Exercise data section start
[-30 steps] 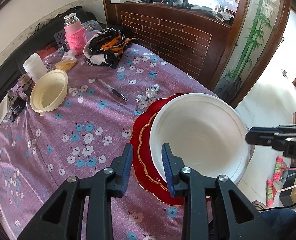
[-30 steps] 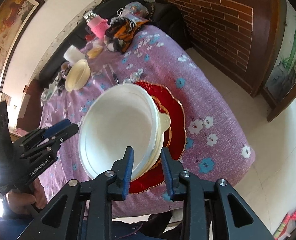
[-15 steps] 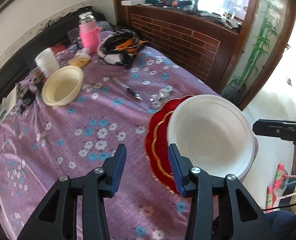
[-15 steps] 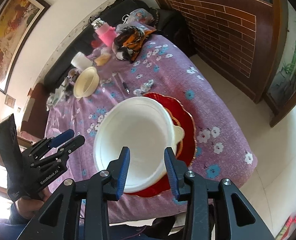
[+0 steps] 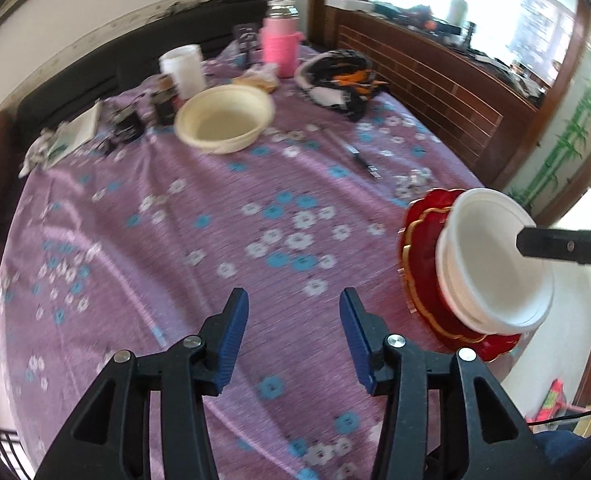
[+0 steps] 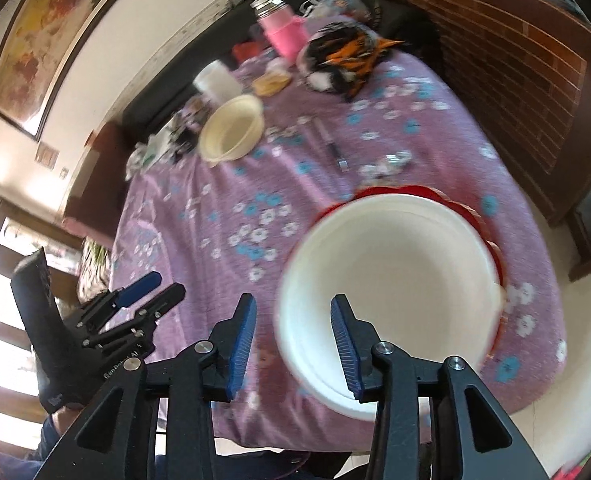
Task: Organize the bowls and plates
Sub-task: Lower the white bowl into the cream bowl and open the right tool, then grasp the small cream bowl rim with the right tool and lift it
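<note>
Two grippers hang over a round table under a purple floral tablecloth [image 5: 143,240], and both are empty. At the far left edge of the cloth lie some small dark jars and a white packet, too blurred to name. Next to them, toward the back, stands a white cup [image 5: 183,66], and just in front of it sits a cream bowl [image 5: 224,118], alone and upright. Behind that is a pink-sleeved flask [image 5: 280,46], with a black-and-orange bundle of cloth [image 5: 341,78] to its right. A pen [image 5: 357,156] lies on the cloth between the cream bowl and the stack. The left gripper [image 5: 293,332] is over bare cloth with its blue pads spread wide apart. At the right edge of the table a white bowl [image 5: 495,256] rests on a red plate with a gold rim [image 5: 419,256]. The right gripper [image 6: 291,332] is above that bowl's near rim, its fingers parted and gripping nothing.
</note>
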A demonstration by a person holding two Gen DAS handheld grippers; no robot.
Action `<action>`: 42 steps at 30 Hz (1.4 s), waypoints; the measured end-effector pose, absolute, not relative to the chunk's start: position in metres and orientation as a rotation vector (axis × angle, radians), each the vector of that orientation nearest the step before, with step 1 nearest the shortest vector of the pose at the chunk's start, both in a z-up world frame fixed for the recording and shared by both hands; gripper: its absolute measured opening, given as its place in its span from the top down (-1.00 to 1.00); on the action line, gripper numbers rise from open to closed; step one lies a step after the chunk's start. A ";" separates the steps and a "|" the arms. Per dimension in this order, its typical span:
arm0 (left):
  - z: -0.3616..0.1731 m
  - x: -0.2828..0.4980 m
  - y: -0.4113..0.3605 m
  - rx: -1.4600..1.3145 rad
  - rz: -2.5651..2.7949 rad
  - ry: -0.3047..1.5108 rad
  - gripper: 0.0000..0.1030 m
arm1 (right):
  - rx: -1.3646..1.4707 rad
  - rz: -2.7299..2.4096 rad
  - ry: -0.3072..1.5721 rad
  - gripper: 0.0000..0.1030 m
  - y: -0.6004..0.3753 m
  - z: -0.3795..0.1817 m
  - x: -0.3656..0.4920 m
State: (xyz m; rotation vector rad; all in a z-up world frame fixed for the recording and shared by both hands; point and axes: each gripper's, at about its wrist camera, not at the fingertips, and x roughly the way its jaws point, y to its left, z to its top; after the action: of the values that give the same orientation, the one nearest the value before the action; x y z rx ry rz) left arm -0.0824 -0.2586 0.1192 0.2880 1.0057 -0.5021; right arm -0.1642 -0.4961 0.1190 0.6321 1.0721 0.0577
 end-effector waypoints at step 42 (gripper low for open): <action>0.080 -0.064 -0.030 0.072 -0.145 1.116 0.09 | 1.057 -0.035 1.171 0.81 -0.414 0.012 0.119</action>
State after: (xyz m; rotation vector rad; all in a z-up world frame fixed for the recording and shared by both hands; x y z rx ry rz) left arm -0.0637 -0.0302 0.0805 0.0720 1.1160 -0.1447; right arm 0.1186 -0.4137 0.0121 1.0571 1.1709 -0.0352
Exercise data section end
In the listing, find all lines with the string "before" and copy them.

## Response box
Action `<action>`: 42 steps at 30 Hz (1.4 s), waypoints; the measured end-effector pose, absolute, not relative to the chunk's start: position in metres and orientation as a rotation vector (axis × angle, radians), each the vector of that orientation nearest the step before, with step 1 nearest the shortest vector of the pose at the chunk's start, both in a z-up world frame fixed for the recording and shared by both hands; gripper: its absolute measured opening, given as its place in its span from the top down (-1.00 to 1.00); on the action line, gripper numbers rise from open to closed; step one lies a step after the chunk's start. A ";" separates the steps and a "|" the arms. Per dimension in this order, its typical span:
State: (xyz m; rotation vector rad; all in a z-up world frame fixed for the recording and shared by both hands; point and axes: each gripper's, at about its wrist camera, not at the fingertips, and x roughly the way its jaws point, y to its left, z to its top; after the action: of the values that give the same orientation, the one nearest the value before the action; x y z rx ry rz) left arm -0.0824 -0.2586 0.1192 0.2880 1.0057 -0.5021; right arm -0.1642 -0.4961 0.1190 0.6321 1.0721 0.0577

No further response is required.